Amendments to the Constitution must be ratified by three-quarters of the states, or 38. But whether this one will go on to become the 28th Amendment may have to be decided in court because the deadline set by Congress for ratification of the ERA ran out in 1982 and because five states that approved it in the 1970s have since rescinded their support.

Doug Mataconis thoroughly explored these issues two months ago in a post titled “A Rebirth For The Equal Rights Amendment? Maybe, Maybe Not.” The short version: Congress approved the ERA way back in 1972 (I was starting 1st grade that year; I have kids in 3rd and 5th grade now—and was 43 when the first of them was born) with a proviso that ratification by 38 states had to take place within 7 years. When the Amendment fell just short, Jimmy Carter persuaded Congress to extend the deadline for three years. Not only did it still not pass, some states actually rescinded their ratification.

Most of us had long considered the ERA a dead letter. Congress tried multiple times over the years to restart the process with a revamped ERA but was never able. But, along the way, more states both ratified the Amendment while a handful rescinded their ratification.

As noted in Doug’s rebirth post and a back-and-forth with erstwhile commenter HarvardLaw92 in a follow-up post titled “Lawsuit Seeks To Preempt Efforts To Declare Equal Rights Amendment Ratified,” the legal questions are less settled than most of us had presumed.
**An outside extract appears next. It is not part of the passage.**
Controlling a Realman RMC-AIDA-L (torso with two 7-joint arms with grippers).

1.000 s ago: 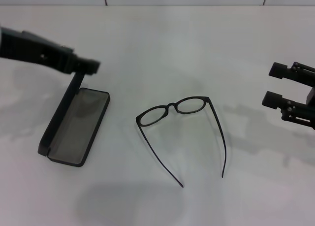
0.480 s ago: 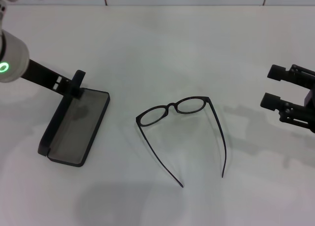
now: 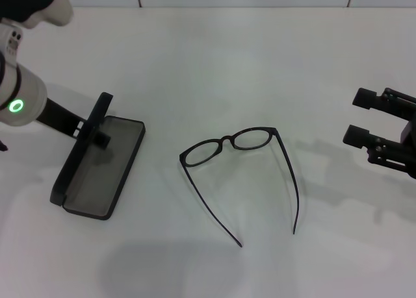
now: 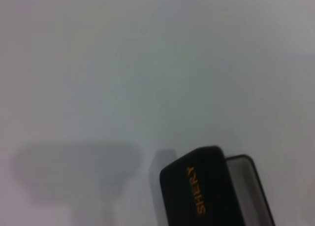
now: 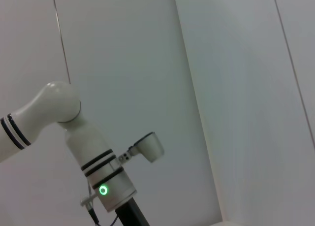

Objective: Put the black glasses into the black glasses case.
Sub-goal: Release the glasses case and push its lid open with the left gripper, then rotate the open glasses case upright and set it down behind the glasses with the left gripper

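A: Where are the thin black-framed glasses (image 3: 242, 167)?
B: On the white worktop (image 3: 214, 71), right of the open matte black hinged case (image 3: 99, 165), well apart.
A: End effectors?
B: Left end effector (image 3: 91, 130) at the case lid, grip unclear; right end effector (image 3: 368, 117) farther right, parted, empty.

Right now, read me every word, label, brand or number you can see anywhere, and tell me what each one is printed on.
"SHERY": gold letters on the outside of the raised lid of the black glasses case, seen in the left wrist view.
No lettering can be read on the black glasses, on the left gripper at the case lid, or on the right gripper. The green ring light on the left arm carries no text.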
The Supreme Court established almost a century ago in Dillon v. Gloss (1921) that Congress has the authority to impose a deadline on state ratification. Additionally, it simply makes good sense. It’s absurd to consider the ratification by a state legislature in 1972 and one by another state legislature in 2020 contemporaneous.

At the same time, in Coleman v. Miller (1939). the Supreme Court ruled that, if Congress didn’t specify a deadline when passing an amendment, it could be considered open indefinitely. Crucially, they added that it’s up to Congress to decide whether such an Amendment was valid. This came into play with the most recent Amendment to the Constitution, the 27th, which was passed by Congress way back in 1789 as part of the original Bill of Rights—-and not ratified until more than two centuries later, in 1992.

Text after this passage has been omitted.